What to produce ->
The entries below hold a line with "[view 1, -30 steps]" and a line with "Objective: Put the". Return those lines and all that lie between them, exactly and only.

Data ->
=== Begin Enclosure ===
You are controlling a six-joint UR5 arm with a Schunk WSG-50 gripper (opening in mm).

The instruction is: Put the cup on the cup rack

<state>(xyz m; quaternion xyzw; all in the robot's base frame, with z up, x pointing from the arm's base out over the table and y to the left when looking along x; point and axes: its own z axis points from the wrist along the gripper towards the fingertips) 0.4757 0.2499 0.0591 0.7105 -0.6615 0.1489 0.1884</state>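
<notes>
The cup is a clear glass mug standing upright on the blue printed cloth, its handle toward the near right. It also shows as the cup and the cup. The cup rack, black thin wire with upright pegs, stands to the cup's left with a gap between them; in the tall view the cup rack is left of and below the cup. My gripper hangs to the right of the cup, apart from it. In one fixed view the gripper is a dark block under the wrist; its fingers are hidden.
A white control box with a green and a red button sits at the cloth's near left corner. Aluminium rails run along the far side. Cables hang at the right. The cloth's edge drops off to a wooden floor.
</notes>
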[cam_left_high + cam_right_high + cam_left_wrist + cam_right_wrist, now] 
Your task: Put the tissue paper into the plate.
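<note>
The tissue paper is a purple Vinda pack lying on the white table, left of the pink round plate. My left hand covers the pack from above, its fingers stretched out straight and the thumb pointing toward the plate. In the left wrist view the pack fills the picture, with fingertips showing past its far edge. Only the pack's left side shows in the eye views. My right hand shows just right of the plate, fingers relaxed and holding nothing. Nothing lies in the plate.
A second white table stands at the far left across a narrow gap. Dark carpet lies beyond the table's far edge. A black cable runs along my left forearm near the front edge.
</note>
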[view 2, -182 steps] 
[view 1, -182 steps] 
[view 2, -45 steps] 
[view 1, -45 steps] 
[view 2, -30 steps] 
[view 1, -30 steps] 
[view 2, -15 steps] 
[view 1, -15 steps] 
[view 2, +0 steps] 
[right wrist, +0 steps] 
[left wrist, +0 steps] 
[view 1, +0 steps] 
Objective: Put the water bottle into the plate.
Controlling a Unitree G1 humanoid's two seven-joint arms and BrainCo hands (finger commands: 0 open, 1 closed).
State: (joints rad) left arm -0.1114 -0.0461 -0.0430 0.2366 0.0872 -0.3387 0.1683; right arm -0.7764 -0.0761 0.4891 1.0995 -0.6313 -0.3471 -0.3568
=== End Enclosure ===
Expected answer ->
[view 1, -30 steps] 
[view 2, -15 steps] 
[view 1, -15 steps] 
[view 2, +0 steps] 
[right wrist, +0 steps] 
[left wrist, +0 steps] 
[view 1, +0 steps] 
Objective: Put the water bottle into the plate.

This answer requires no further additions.